Where the material below has a line containing "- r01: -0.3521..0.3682", start repeating exactly, and keep going through the line containing "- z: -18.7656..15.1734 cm", with no other lines.

----- EXERCISE INPUTS

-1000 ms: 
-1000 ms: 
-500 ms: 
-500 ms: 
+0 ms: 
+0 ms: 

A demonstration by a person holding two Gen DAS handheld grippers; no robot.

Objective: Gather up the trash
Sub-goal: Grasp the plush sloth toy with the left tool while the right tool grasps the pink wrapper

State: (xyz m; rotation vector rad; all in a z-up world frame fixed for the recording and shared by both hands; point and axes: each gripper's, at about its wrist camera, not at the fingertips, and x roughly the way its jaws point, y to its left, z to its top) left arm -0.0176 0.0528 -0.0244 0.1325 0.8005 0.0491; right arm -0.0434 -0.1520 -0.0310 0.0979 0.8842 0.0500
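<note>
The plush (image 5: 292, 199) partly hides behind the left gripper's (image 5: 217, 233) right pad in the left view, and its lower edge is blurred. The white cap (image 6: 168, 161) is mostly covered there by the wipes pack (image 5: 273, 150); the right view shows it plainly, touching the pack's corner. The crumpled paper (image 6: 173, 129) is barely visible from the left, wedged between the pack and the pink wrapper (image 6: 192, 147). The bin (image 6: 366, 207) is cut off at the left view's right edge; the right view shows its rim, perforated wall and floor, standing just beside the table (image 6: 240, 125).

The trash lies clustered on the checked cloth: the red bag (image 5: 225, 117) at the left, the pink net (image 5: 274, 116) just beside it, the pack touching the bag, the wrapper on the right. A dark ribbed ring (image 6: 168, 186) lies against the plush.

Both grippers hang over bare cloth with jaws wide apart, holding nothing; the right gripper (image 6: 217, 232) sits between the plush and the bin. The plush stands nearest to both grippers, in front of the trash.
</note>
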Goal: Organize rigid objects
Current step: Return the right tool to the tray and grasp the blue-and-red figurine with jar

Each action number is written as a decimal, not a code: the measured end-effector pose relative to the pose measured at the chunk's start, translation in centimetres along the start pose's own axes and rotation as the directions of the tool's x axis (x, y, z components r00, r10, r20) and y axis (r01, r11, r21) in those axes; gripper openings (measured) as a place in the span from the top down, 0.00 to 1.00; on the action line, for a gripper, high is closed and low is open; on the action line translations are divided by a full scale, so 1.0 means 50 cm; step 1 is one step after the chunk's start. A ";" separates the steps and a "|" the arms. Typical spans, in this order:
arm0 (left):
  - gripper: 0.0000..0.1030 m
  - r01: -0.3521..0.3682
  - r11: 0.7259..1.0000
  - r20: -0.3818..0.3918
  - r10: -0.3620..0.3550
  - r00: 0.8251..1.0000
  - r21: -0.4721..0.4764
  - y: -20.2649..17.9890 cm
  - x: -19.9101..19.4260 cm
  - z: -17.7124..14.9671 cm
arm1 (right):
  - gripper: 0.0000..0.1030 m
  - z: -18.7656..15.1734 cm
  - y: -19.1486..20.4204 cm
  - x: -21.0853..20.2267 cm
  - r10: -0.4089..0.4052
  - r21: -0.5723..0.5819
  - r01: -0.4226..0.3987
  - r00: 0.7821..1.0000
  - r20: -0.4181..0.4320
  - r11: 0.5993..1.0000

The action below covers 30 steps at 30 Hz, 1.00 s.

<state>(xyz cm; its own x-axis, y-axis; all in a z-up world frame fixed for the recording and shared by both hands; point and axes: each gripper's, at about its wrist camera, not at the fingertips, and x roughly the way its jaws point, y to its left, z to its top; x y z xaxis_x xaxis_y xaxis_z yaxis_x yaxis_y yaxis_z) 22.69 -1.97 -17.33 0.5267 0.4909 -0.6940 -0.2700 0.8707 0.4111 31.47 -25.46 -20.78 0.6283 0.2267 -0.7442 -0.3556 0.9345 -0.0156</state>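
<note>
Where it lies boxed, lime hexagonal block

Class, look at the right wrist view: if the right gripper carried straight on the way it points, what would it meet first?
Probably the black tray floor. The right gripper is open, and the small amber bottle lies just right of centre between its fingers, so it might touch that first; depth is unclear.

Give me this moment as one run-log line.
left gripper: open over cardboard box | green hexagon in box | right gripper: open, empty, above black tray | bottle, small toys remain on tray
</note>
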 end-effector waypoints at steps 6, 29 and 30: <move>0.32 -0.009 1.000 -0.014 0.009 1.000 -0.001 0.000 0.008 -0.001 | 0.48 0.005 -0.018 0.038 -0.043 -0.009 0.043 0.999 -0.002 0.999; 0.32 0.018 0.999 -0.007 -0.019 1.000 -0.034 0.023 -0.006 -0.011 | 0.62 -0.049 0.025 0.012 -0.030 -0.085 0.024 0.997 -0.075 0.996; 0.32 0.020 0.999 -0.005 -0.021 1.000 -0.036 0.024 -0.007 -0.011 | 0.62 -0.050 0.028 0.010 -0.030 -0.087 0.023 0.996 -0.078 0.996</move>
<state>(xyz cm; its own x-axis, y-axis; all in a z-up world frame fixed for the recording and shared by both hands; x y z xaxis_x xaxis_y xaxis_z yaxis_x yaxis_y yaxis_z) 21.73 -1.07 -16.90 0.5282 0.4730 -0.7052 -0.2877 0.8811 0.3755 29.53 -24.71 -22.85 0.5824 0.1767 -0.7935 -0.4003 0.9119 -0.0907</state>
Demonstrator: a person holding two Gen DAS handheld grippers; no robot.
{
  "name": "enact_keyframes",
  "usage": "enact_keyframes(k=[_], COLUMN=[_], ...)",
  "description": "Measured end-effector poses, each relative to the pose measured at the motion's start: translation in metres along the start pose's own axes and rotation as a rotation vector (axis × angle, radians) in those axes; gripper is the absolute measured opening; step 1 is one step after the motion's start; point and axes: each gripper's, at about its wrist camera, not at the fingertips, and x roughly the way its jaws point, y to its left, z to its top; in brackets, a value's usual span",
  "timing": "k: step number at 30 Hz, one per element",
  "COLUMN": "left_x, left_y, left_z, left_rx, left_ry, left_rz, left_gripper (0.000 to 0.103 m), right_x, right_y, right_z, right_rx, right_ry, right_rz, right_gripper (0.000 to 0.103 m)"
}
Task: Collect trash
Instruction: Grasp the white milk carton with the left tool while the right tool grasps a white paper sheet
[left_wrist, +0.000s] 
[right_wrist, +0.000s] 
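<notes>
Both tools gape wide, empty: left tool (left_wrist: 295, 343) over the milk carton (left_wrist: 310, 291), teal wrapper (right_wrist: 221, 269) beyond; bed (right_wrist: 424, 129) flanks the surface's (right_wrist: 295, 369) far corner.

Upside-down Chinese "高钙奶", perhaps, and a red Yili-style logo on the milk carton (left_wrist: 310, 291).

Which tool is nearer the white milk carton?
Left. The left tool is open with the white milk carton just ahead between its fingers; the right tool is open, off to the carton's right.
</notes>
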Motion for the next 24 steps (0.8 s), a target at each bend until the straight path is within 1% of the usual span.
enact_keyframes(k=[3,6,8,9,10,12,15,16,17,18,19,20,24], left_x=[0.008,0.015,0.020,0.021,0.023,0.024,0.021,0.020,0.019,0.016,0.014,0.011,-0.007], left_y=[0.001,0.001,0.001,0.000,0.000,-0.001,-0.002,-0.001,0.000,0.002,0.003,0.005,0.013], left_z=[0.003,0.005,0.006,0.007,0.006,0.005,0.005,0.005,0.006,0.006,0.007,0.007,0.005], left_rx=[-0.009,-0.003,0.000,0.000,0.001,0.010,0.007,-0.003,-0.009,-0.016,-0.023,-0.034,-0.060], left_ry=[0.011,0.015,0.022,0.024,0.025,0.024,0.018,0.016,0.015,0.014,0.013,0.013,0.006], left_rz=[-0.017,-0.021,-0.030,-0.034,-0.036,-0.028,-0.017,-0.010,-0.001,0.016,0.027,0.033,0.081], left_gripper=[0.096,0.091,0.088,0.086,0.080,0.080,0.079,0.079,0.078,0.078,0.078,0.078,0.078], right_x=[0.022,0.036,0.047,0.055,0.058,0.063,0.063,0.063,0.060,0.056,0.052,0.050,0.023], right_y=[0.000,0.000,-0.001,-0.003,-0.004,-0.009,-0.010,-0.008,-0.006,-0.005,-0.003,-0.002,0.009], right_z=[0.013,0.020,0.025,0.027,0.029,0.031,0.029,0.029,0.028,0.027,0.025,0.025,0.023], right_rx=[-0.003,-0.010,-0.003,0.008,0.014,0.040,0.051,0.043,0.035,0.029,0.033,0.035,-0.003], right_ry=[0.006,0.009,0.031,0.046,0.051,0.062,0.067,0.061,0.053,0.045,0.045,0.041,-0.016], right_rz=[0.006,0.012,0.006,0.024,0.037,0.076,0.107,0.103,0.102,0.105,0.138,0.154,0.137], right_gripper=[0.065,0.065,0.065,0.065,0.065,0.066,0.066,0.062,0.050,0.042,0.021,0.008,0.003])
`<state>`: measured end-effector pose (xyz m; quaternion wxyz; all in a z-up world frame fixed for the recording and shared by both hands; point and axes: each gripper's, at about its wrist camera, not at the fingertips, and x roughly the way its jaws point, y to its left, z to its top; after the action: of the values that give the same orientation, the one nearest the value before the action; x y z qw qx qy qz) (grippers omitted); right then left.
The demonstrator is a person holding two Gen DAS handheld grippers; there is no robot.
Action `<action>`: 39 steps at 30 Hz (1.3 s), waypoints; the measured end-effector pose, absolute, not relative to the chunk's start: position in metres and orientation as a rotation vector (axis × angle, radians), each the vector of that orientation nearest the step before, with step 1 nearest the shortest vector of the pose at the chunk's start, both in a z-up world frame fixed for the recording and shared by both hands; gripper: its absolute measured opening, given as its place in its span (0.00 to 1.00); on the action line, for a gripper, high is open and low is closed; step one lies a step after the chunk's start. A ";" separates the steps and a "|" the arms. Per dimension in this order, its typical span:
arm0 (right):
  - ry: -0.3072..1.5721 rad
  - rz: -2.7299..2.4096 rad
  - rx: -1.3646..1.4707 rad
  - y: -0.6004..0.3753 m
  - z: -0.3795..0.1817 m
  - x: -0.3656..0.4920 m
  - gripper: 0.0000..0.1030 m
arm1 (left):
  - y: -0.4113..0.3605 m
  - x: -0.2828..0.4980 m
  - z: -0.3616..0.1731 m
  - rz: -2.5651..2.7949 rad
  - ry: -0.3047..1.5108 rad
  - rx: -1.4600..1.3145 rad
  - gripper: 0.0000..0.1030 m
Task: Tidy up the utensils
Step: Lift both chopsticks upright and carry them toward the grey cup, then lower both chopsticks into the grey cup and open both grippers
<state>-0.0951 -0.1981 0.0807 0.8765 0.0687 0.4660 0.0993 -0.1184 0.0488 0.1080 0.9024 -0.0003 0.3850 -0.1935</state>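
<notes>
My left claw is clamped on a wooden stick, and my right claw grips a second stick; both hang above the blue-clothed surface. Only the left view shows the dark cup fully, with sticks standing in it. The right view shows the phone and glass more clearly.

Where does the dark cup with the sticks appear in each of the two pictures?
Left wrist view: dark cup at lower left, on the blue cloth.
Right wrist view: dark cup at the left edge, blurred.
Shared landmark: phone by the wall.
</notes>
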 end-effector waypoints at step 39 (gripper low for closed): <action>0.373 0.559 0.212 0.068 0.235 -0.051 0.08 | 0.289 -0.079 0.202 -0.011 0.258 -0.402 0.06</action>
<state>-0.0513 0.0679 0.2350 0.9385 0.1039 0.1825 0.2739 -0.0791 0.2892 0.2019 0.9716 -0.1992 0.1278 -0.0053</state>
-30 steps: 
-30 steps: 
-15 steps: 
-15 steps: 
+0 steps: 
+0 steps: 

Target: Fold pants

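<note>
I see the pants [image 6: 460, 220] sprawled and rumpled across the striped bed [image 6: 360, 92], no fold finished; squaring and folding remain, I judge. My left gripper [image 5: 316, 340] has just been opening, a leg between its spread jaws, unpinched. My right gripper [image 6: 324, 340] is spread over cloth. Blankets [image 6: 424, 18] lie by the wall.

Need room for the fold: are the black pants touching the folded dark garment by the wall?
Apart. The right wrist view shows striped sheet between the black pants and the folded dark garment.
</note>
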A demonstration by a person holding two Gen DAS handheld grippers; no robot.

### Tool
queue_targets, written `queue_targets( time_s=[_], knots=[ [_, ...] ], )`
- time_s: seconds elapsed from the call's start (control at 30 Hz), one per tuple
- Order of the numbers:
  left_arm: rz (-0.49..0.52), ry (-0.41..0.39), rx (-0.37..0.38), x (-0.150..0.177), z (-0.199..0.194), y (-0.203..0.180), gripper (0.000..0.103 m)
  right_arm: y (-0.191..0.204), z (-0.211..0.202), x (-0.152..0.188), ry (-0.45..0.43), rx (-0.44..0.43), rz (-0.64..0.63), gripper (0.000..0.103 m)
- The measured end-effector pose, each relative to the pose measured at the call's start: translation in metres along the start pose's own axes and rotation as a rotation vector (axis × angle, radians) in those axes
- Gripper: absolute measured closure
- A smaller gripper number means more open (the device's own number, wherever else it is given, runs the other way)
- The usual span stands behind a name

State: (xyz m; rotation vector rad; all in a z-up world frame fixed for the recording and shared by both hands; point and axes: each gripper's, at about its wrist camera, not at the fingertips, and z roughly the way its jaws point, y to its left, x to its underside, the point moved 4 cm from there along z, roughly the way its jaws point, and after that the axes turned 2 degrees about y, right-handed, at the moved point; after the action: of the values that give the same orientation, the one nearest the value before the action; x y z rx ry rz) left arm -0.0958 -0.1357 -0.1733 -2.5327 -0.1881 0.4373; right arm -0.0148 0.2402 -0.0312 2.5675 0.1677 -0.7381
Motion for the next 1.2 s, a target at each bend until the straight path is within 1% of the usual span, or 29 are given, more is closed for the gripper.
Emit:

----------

**WRITTEN SOLUTION**
  - r01: -0.3521..0.3682
  - r11: 0.7259..1.0000
  - r20: -0.3818..0.3918
  - r10: -0.3620..0.3550
  - r00: 0.8251..1.0000
  - r21: -0.4721..0.4764
  - y: -20.2649..17.9890 cm
  - x: -19.9101..19.4260 cm
  - z: -17.7124..14.9671 cm
arm1 (right):
  - gripper: 0.0000..0.1030 m
  - z: -18.7656..15.1734 cm

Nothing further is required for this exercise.